Reputation: 993
I implemented a simple kernel which is some sort of a convolution. I measured it on NVIDIA GT 240. It took 70 ms when written on CUDA and 100 ms when written on OpenCL. Ok, I thought, NVIDIA compiler is better optimized for CUDA (or I'm doing something wrong). I need to run it on AMD GPUs, so I migrated to AMD APP SDK. Exactly the same kernel code.
I made two tests and their results were discouraging for me: 200 ms at HD 6670 and 70 ms at HD 5850 (the same time as for GT 240 + CUDA). And I am very interested of the reasons of such strange behaviour.

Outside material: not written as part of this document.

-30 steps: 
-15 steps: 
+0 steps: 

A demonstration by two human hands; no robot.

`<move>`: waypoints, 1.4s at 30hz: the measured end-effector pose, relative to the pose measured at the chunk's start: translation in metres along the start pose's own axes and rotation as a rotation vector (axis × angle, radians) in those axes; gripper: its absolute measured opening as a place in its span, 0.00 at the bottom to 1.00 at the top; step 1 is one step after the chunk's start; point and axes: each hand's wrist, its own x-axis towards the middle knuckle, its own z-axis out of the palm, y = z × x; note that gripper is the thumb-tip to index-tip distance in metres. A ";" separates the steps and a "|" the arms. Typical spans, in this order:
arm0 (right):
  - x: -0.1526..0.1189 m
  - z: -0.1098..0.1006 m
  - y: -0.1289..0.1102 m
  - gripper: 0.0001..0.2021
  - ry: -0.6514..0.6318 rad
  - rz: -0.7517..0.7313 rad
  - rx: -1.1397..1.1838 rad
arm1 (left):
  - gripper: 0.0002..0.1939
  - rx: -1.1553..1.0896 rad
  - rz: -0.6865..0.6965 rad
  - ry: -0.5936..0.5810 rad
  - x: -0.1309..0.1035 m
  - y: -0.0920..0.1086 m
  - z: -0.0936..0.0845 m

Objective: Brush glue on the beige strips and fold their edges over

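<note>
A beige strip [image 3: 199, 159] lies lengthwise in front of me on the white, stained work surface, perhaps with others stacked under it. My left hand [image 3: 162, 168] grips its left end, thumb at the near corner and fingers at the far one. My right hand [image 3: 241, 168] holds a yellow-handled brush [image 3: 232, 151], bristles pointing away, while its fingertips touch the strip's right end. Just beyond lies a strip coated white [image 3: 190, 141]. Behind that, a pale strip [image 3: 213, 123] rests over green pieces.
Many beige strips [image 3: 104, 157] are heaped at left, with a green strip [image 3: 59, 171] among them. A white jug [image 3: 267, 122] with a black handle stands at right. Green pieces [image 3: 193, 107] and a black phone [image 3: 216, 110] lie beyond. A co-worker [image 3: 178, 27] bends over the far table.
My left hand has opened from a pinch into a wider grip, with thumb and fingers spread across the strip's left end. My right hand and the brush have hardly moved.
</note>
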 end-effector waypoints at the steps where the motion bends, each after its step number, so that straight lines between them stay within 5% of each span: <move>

All projects were built on VS2010 using settings from the sample projects of NVIDIA and AMD respectively.
Please, do not consider my post as NVIDIA advertisement. I fairly understand that HD 5850 is more powerful than GT 240. The only thing I wish to know is why such difference is and how to fix the problem.
Update. Below is the kernel code which looks for 6 equally sized template images in the base one. Every pixel of the base image is considered as a possible origin of one of the templates and is processed by a separate thread. The kernel compares R, G, B values of each pixel of the base image and of the template one, and if at least one difference exceeds diff
parameter, the corresponding pixel is counted nonmatched. If the number of nonmatched pixels is less than maxNonmatchQt
the corresponding template is hit.
__constant int tOffset = 8196; // one template size in memory (in bytes)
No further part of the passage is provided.